I've been with the hubby for over three years, im currently fat, lazy, pregnant, always scruffy and a lot of the time stink of baby puke and he still manages to get compliments in a several times a day. And if he does make any insensitive comments, 95% of the time he's joking and i know that, but if i get upset he's always quick to genuinely apologise and give me a cuddle.
As for him, i tend to compliment him quite often be it something physical or something he's done...especially when he's done something thoughtful or nice.
Fuck thats bad.
I'm shit at giving and taking compliments, maybe he is just crap at giving them? Its to do with some insecurity or some Freudian bollocks like that.
I know sometimes I dont actually say anything complimentary but quite often I'm thinking it. I know the whole point is to say it out loud, but dont write him off, he may not say it, doesn't mean he isn't thinking it.
At the end of the day though, tell him how you feel, he should make more of an effort. Its not asking a lot.
:thumb:
As Knee High Stripey Socks said, sometimes it's just about the way they look at you, and you know that they find you attractive.
I have some kind of bdd thing going on, so when I first got into my current relationship I was so desperate to hear him tell me I was pretty all the time and I was firing waaay too many compliments at him. Two and a half years down the line and I think we've got the balance right - compliments when they're not needed (ie, when I'm in my PJs) and secret glances in a crowded room that speak a thousand words. So yeah, I think balance is key.
Also, my bf still forgets my DOB but I deal with it! He is only male, afterall...
I do get where you're coming from, and I think you're right in saying that maybe he just doesn't say it/think about saying it even if he thinks it.
Have you tried telling him how you feel? Maybe he just doesn't realise, and when he doesn't he'll make his feelings more vocal.
This. Absolutely this. When you catch them looking at you and they give you a funny little smile. Or drunken "I love you" texts at 3am because they didn't want to wake you up by calling you.
Although nothing says, "I love you" more than helping you clean yourself up after you've had sex thinking your (godawfully long) period had stopped and it turned out it really hadn't, even when you got blood all over them.
I'm glad that you know exactly what I mean and that you have someone that makes you feel the same way!
But that second point. Oh My God, it couldn't be more true!!
No worries, that's what we're here for!
Hope it goes well! x
I wouldn't worry too much about stuff like this. Most men don't pay attention to most stuff. My husband never knows how old I am. But then most of the time he doesn't know how old HE is, so I don't let it bother me much. He sometimes even calls me by his ex's name when he's cross with me, but I'm actually ok with that too (beats him doing it in bed!).

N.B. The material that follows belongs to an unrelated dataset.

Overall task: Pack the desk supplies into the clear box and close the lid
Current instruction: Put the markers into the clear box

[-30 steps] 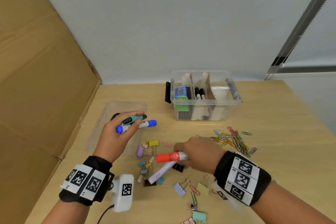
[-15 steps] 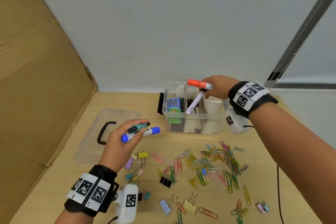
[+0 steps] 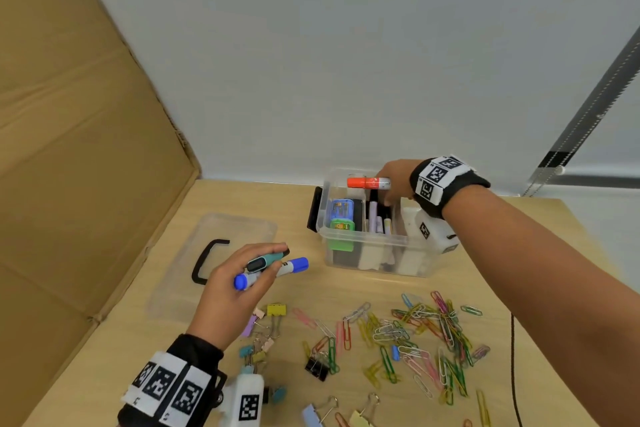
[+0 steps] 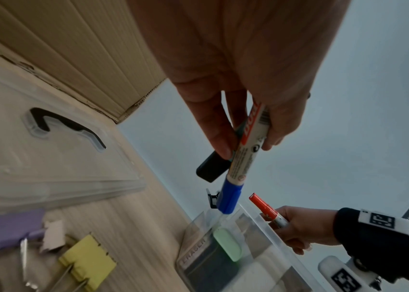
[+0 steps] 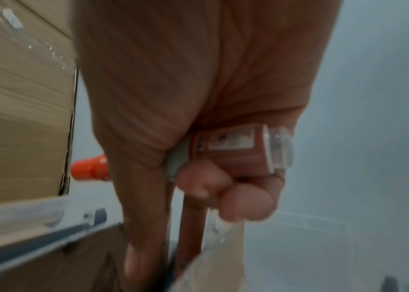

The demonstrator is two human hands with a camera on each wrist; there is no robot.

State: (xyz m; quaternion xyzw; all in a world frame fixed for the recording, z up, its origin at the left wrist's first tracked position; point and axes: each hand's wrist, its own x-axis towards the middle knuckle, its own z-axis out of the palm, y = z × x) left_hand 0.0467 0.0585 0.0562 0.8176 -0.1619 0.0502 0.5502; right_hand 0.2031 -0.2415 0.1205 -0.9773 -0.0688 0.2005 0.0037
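While the clear box (image 3: 375, 255) is standing open at the back of the surface (image 3: 540, 288), the right hand (image 3: 394, 177) is gripping an orange-capped marker (image 3: 369, 182) just above its middle compartment. The left hand (image 3: 239, 282) is holding a blue marker (image 3: 294, 266) and a teal one (image 3: 266, 261) nearer. The marker-packing step is going on; next, I think, the orange marker is needing to tilt down into the compartment.

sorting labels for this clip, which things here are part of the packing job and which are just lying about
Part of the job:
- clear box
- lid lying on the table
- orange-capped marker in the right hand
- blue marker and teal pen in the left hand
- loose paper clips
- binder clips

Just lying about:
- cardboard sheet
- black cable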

But if he ever stopped telling me I look pretty when I've just crawled out of bed with Sideshow Bob hair and mole eyes knowing for absolutely fact that I look like crap, I'd be very worried about the state of our relationship.
It's about sorting out what's important from what's not, and imo, little silly compliments are really important.
I'm a firm believer in just coming out and saying it!
It is very important to communicate with your partner no matter what the issue is; communicating as a couple will hopefully give you an insight on how you can approach the subject with him, and talk with him when he is serious! Good luck!